* Directions *
The line that contains "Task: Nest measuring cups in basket" marks the end: retype the data below exactly from its first line through that line.

(Extracted records)
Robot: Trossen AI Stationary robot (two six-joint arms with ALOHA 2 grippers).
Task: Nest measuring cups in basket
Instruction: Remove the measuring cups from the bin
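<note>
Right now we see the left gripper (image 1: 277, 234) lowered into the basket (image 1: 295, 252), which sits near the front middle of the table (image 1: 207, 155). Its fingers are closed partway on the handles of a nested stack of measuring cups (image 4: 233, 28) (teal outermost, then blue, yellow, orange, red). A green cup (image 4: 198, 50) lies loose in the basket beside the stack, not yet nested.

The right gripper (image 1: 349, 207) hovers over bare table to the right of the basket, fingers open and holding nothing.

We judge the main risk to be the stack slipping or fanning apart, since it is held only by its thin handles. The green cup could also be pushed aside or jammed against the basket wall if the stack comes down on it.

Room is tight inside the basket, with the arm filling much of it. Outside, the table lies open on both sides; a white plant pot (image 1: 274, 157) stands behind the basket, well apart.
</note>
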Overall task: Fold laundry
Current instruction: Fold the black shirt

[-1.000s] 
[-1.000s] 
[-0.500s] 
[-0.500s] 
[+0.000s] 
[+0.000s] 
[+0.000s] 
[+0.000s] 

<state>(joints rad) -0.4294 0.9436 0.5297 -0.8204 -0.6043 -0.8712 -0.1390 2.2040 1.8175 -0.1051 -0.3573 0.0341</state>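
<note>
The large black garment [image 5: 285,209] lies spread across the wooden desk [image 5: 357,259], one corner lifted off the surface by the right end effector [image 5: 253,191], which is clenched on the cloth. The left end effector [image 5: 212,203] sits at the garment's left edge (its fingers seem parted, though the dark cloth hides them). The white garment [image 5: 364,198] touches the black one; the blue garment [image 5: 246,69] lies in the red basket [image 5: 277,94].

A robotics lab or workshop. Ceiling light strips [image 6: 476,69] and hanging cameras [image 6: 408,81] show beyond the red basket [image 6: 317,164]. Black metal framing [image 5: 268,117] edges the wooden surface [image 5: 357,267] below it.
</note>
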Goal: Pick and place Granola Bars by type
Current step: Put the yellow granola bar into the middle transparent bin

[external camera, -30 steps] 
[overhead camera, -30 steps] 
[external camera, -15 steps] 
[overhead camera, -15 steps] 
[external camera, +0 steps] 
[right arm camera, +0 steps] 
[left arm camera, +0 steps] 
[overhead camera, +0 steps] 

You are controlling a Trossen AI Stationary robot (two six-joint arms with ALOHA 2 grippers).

* Written reply *
Robot: Trossen AI Stationary robot (two six-joint arms with ALOHA 2 grippers).
Task: Nest measuring cups in basket

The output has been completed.